De Compostela VII

E no barulho dos dias,

calada e reinante,

bule entre ventre e peito

a fria passagem dos anos.

Não digas que me conheces,

não fales como se soubesses,

que nada sabes

e nunca me entendeste.

Nem eu te conhecia,

nem te entendia, não.

Agora que a teia da conversa desfiou

vejo o que antes não via, além

do desejo há mais deserto

do que parecia.

E a culpa não foi tua,

nem minha,

que este vazio que me bule

entre ventre e peito tem vida

própria e caminha

com meus pés e pensa

com meus pensamentos.

E tu não sabias,

nem eu podia prever

que o que me ardia por dentro

pudesse um incêndio violento

na nossa fina teia prender.

Talvez sim pudeste querer

um pouco mais, elevar

uma mão para atingir a Lua,

permitir-te a liberdade dum pirata,

a carícia da ventura,

abordar o risco da felicidade.

Mas nada te preocupe

pois entre desconhecidos mandam

os velhos costumes de Sun Tzu,

tu desandas, eu desando,

e cessa o duelo no campo

não santo.
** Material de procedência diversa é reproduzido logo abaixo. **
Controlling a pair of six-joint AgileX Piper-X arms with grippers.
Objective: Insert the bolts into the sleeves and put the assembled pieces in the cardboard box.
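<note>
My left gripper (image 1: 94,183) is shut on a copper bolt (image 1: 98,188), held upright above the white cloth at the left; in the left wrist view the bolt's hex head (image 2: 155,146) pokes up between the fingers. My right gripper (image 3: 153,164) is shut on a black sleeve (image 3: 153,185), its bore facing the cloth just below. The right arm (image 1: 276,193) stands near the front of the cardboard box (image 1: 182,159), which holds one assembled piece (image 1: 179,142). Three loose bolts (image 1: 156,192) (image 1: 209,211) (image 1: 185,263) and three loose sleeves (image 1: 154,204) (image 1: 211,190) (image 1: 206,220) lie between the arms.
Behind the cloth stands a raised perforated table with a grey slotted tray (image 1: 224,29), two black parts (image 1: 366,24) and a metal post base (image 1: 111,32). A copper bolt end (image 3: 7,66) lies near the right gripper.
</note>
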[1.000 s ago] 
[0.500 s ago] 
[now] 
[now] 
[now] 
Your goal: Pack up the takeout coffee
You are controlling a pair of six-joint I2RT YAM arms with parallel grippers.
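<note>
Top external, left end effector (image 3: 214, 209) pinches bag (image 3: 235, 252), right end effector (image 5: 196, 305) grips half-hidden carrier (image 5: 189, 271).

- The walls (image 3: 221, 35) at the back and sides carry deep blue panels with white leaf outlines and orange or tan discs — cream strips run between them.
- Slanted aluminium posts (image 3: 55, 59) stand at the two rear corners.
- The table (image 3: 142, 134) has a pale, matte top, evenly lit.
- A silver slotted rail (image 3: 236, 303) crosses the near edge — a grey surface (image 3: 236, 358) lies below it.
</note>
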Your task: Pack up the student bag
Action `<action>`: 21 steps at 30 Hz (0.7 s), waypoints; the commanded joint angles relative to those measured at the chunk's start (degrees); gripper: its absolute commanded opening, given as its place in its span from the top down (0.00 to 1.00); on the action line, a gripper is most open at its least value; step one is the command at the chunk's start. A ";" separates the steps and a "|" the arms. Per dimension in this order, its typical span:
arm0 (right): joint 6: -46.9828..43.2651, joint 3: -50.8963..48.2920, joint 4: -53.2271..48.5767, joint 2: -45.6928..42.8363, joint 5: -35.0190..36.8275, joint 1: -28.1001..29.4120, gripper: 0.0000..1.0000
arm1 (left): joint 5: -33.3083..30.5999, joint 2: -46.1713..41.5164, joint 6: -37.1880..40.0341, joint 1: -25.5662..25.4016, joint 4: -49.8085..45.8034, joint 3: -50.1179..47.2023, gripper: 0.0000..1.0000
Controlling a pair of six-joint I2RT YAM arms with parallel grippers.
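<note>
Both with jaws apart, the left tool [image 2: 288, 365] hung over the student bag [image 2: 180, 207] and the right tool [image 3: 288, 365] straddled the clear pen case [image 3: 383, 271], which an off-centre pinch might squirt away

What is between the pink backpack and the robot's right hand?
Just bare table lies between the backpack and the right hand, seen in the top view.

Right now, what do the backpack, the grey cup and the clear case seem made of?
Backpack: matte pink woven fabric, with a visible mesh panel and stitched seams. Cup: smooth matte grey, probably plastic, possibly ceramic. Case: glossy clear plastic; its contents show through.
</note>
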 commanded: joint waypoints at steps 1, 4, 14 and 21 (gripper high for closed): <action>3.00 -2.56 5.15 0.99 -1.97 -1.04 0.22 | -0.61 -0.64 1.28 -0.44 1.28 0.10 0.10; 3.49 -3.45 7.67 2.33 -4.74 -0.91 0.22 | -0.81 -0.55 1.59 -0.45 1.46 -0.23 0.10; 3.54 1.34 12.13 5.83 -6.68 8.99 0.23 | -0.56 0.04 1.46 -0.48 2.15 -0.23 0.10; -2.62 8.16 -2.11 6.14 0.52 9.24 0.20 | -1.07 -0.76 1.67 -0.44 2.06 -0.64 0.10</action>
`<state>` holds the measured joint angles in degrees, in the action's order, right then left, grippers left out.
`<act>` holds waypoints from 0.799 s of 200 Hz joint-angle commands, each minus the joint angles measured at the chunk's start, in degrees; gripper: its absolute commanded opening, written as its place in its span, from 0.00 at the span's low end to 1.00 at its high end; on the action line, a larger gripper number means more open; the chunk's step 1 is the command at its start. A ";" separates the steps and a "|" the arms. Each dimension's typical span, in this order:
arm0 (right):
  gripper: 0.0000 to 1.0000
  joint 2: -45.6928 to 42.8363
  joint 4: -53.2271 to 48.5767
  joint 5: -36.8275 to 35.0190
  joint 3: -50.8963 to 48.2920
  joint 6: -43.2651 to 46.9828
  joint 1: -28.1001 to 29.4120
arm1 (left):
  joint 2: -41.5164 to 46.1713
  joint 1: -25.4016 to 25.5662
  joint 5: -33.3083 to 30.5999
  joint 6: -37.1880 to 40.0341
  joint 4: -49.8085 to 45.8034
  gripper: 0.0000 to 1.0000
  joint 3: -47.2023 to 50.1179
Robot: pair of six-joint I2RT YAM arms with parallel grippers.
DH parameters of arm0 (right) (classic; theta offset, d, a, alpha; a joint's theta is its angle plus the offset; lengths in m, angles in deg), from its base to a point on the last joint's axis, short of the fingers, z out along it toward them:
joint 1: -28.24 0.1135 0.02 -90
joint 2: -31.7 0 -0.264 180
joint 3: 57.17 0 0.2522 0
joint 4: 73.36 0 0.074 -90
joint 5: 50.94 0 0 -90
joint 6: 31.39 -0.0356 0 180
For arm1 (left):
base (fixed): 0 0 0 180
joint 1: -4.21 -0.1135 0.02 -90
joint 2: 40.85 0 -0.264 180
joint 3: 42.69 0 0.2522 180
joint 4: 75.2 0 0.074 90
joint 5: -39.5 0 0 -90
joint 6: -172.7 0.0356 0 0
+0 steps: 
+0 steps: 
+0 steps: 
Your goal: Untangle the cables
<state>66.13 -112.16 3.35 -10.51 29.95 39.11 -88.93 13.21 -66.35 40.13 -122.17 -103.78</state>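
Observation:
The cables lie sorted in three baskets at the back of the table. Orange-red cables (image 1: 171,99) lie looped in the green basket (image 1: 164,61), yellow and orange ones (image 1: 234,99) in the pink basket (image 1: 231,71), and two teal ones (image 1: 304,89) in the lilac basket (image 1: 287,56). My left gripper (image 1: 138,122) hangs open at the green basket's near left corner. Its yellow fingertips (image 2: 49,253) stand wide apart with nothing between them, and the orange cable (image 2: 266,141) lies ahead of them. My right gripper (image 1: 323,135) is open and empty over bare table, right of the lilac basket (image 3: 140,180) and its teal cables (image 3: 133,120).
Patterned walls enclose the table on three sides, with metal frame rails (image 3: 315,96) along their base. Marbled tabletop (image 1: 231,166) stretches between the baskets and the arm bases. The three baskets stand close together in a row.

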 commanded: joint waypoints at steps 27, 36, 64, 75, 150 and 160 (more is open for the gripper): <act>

Cruento. Amargo.

Para ti é hora da ida e da chegada

à terra de sempre jamais, onde

está o dos teus lugar.

E no fundo para mim é volta,

retorno ao vácuo dos anos,

insaciada, ávida de encontros

tolos e improvisados,

como goles de tequila com limão

apurados nos bares do Franco,

e da Rainha, e por trás do Campo.

Admito que nunca me situei

fora daqui, desta cidade que amo tanto

sem saber por que.

Confesso que não poderia noutro lado

nem lutar a espada, nem beber tequila,

aguardar que seque este céu alado

se não fosse pelas ruelas da Horta à Faxeira,

do Caminho ao Pombal, e que passar

pelo 15 de São Pedro me traz

recordações de tempos loucos,

em que nos vestíamos de amores inventados.

O tempo passou e contudo não direi

que tenho achado meu lugar,

porque ando ainda à procura dele,

como um pássaro anda à procura do ar.